DAY 1 “Introduction” (April 16th–) involved icebreaker activities (e.g., letting the participants get to know each other and introduce another participant to the others) and a 1-min research presentation. An assignment was given to film and upload one’s research presentation, and participants peer-reviewed them.
DAY 2 “Class Design” (Motivation, Class Design, and Active Learning) was a session to learn about how to motivate students, the significance of class design, the ADDIE model, and active learning strategies. Within a limited time frame, participants were able to learn about various topics in effective ways. In terms of learning about motivation, participants discussed in groups in Zoom breakout rooms and organized their ideas on digital sticky notes by sharing a Google slide on their screens, which showed the distinctive quality of online classes.

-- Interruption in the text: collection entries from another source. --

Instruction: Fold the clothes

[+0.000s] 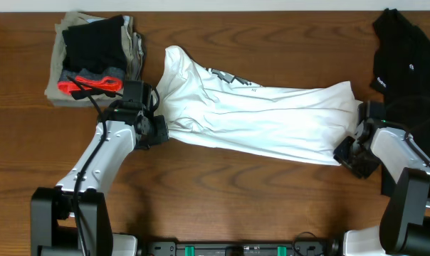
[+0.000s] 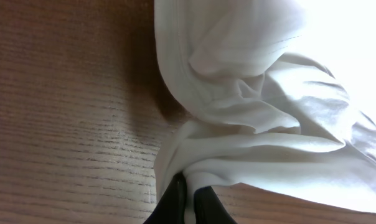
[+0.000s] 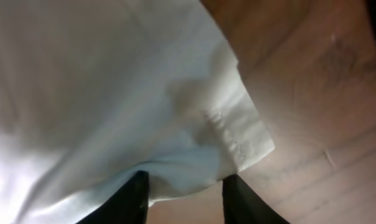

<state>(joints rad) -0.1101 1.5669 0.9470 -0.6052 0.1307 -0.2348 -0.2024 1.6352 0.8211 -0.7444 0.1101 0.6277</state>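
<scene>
For the fold, the left hand [image 2: 189, 196] pinches the white T-shirt [image 1: 272, 117]; the right hand [image 3: 182, 193], spread around its hem [image 3: 235, 140], should clamp next.

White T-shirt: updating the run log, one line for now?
white T-shirt: bunched lengthwise; left gripper: shut on it; right gripper: open, astride hem

- T-shirt [image 1: 272, 117] is sprawled across the middle of the table [image 1: 236, 203], running left to right
- left gripper [image 1: 158, 132] is at its left end, right gripper [image 1: 352, 152] at its right end
- folded pile [image 1: 94, 60] sits in the far left corner, just behind the left gripper
- second shirt [image 1: 407, 50] is off in the far right corner, not touching the T-shirt
</scene>
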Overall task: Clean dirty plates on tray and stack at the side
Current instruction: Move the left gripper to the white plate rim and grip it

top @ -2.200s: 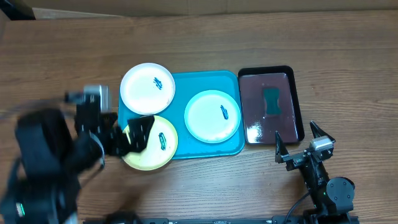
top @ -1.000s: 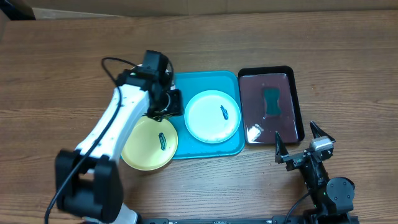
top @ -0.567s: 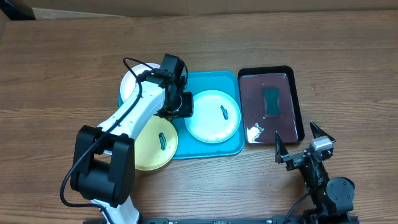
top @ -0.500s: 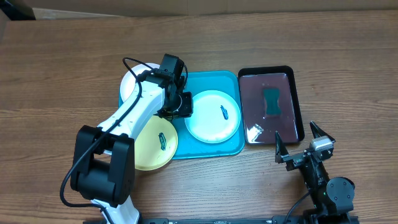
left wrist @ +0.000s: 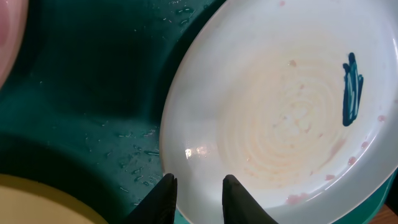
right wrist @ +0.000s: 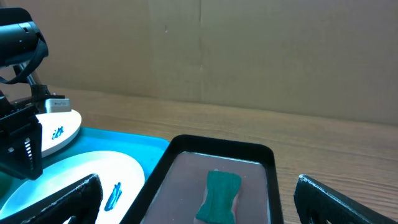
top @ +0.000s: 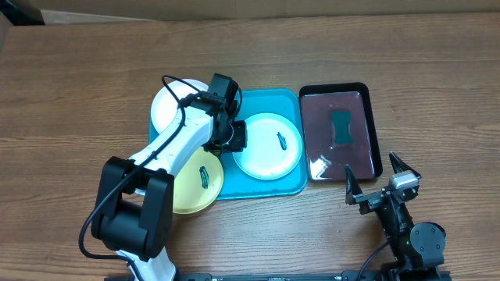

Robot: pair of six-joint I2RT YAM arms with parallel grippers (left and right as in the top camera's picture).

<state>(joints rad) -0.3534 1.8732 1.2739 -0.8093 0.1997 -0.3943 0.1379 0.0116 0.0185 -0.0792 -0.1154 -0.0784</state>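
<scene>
- One wooden surface (top: 78, 78) fills the overhead view and carries everything.
- Turquoise tray (top: 266, 100) sits at frame centre; a smaller black tray (top: 373, 133) lies just beside it on the right, holding dark liquid.
- Three plates: white plate (top: 173, 105) overlaps the tray's upper-left corner, yellow-green plate (top: 199, 183) overhangs its lower-left edge, pale mint plate (top: 266, 148) lies flat inside the tray, right of centre.
- Left arm reaches in from the lower left, crossing the white and yellow-green plates.
- Left gripper (left wrist: 198, 193) hangs low over the mint plate's left rim, fingers a narrow gap apart with nothing between them; contact with the plate cannot be told.
- Right gripper (top: 370, 165) sits at lower right, below the black tray, fingers spread wide and holding nothing.
- Teal sponge (top: 341, 127) lies in the black tray's liquid.
- Dark teal smear (top: 283, 141) marks the mint plate's right side; another shows on the yellow-green plate.
</scene>
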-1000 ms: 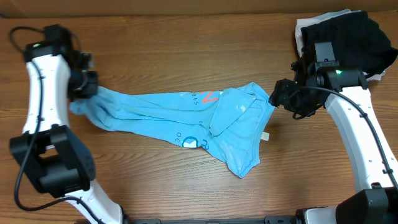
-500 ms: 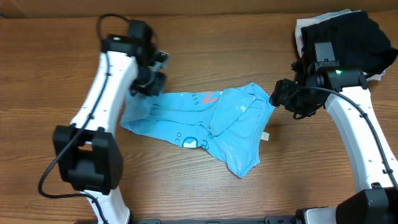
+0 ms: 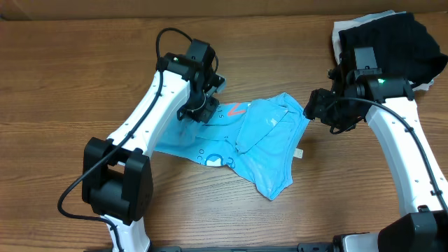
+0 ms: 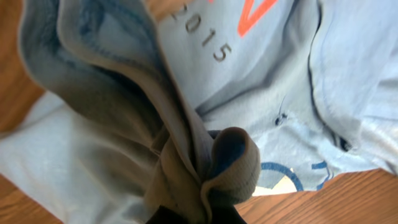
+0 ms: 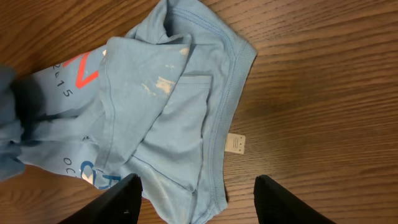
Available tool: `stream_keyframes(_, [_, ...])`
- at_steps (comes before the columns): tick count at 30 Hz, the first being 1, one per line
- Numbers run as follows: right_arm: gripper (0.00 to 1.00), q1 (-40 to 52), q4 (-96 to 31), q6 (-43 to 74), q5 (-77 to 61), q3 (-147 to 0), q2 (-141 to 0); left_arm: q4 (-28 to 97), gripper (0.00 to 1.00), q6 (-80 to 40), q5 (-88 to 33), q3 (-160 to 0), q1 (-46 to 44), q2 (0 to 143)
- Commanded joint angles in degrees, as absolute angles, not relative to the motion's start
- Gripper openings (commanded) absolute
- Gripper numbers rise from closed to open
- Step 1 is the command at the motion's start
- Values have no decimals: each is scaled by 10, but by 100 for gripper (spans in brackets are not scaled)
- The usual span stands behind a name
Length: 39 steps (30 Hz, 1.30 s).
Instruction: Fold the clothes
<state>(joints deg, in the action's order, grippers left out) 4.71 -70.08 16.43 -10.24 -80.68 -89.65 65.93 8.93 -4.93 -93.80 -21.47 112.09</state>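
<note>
The light sky-blue T-shirt lies crumpled in the middle of the table, with a red mark and "2015" print showing; it also shows in the right wrist view. My left gripper is shut on a bunched fold of the shirt and holds it over the shirt's left part. My right gripper is open and empty, hovering just right of the shirt's upper right edge.
A black folded garment lies on a white folded garment at the back right corner. A small white tag hangs off the shirt's hem. Bare wooden table surrounds the shirt.
My left gripper has carried the shirt's left end from the far left rightward over the shirt, folding it onto itself. The right arm has not moved.
</note>
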Motion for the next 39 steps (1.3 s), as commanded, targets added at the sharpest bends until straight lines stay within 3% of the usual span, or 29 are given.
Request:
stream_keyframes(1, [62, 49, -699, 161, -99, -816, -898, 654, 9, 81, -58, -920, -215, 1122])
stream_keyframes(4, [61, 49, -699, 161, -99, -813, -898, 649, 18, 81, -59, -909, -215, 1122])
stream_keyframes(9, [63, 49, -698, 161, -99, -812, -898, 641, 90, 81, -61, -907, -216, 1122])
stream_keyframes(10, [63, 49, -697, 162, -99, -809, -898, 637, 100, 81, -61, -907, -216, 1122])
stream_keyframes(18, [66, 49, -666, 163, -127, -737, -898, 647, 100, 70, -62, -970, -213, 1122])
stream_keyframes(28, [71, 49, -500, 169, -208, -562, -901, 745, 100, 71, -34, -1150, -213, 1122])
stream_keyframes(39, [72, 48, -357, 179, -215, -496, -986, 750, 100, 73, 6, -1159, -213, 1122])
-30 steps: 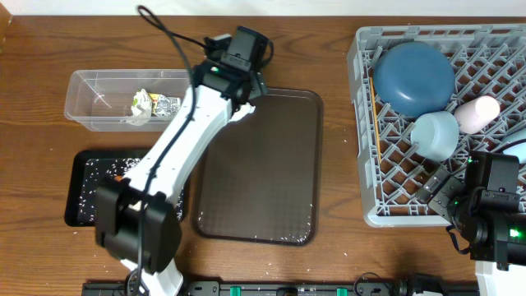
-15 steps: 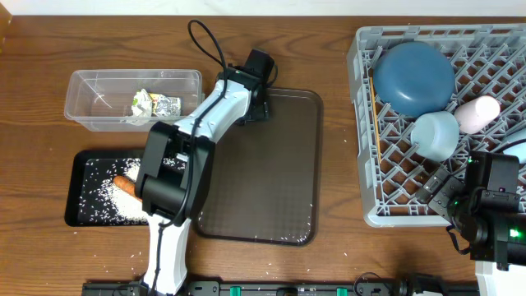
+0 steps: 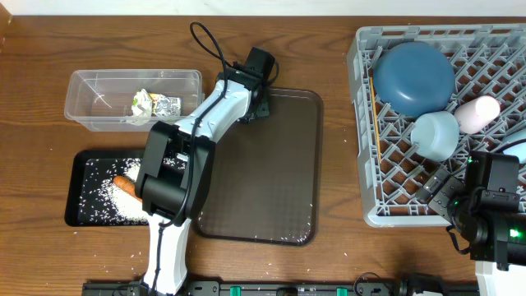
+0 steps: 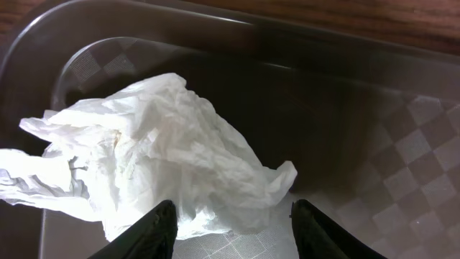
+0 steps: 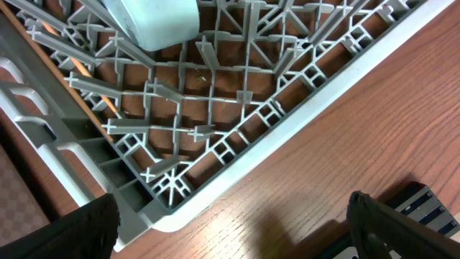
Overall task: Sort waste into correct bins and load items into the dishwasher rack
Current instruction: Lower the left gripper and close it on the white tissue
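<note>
Overhead, a brown wooden table (image 3: pixel 33 164) carries the dark serving tray (image 3: pixel 279 181). The crumpled white tissue (image 4: pixel 158 158) lies in its corner, between the left gripper's (image 4: pixel 233 219) parted, unclamped fingers. The right gripper (image 5: pixel 233 226) gapes wide, empty, above the grey rack's (image 5: pixel 302 101) corner.

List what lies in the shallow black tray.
An orange carrot and scattered white rice grains. The left arm covers the black tray's right part.

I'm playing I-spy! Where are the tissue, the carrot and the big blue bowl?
tissue (image 4: pixel 158 155), left wrist view, middle of the crumple.
carrot (image 3: pixel 123 182), overhead view, middle of its length.
big blue bowl (image 3: pixel 415 78), overhead view, centre of its blue surface.
</note>
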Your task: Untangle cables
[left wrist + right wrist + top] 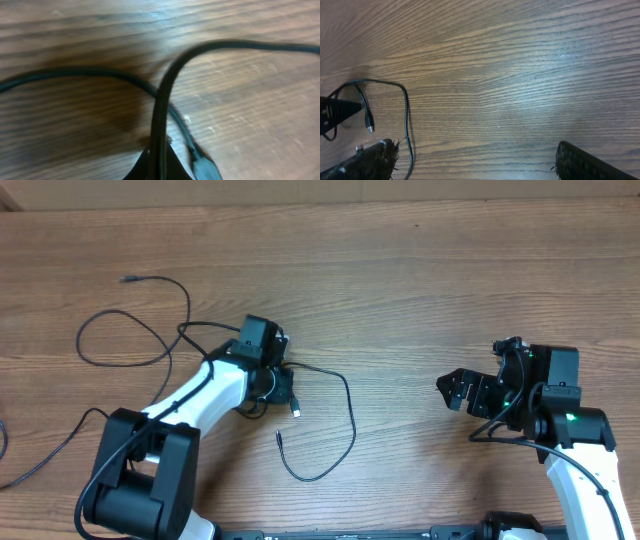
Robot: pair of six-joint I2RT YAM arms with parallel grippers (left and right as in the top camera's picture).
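Observation:
Several thin black cables lie on the left half of the wooden table. One cable loops to the right of my left gripper, with a silvery plug end just below it. Another cable curls at the far left. In the left wrist view my left gripper is shut on a cable that arcs up and to the right, and a second cable crosses under it and ends in a plug. My right gripper is open and empty, far to the right, and the right wrist view shows only bare wood between its fingers.
A further cable trails off the left edge beside the left arm's base. In the right wrist view the looped cable and my left gripper's tip lie at the far left.

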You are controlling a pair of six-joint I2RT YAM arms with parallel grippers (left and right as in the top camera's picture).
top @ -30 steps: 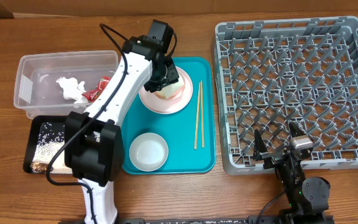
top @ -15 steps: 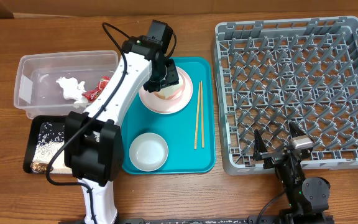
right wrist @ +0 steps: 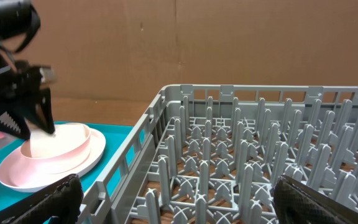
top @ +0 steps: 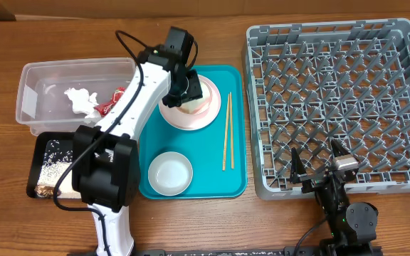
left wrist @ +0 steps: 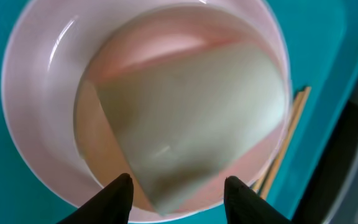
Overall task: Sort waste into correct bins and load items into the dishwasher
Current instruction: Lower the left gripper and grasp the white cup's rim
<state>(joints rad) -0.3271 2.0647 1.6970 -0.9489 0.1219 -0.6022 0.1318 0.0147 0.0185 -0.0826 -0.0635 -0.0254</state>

In DAY 3 “Evaluation” participants shared their ideas through frequent use of Google Forms. (Letting everyone fill out the form and share their replies immediately are the advantage of online classes.) Also, a gallery walk was conducted online when the participants practiced creating rubrics. The session actively integrated new tools into its class design to make optimal use of online settings.
As described above, the 15th UTokyo FFP started with mixed feelings of expectations and concerns, struggling to realize online what the programs have conducted in face-to-face classes. However, many participants gave us positive feedback on the online classes as follows: “It was my first time taking online classes, but I was surprised that the session proceeded just as smoothly as face-to-face classes,” “I enjoy taking online classes because I can learn through the interaction with other participants in breakout rooms,” and “The program so skillfully uses different apps such as Zoom, Sli.do, and Google Classroom, depending on their properties, that there were no differences with offline classes.”
Online courses may become more popular in the future. Some participants expressed their high expectations of our program, saying, “I first thought that it was unfortunate to take this course online, but considering the increasing significance of online courses from now on, it is a good opportunity to learn about online classes from the professionals who are the researchers of the latest trend of interactive teaching.”
The 15th UTokyo FFP has just finished DAY 3, and there are still more than half of the program left, but we will make further efforts to deliver and refine UTokyo FFP-like online classes to reach the goal (DAY 8).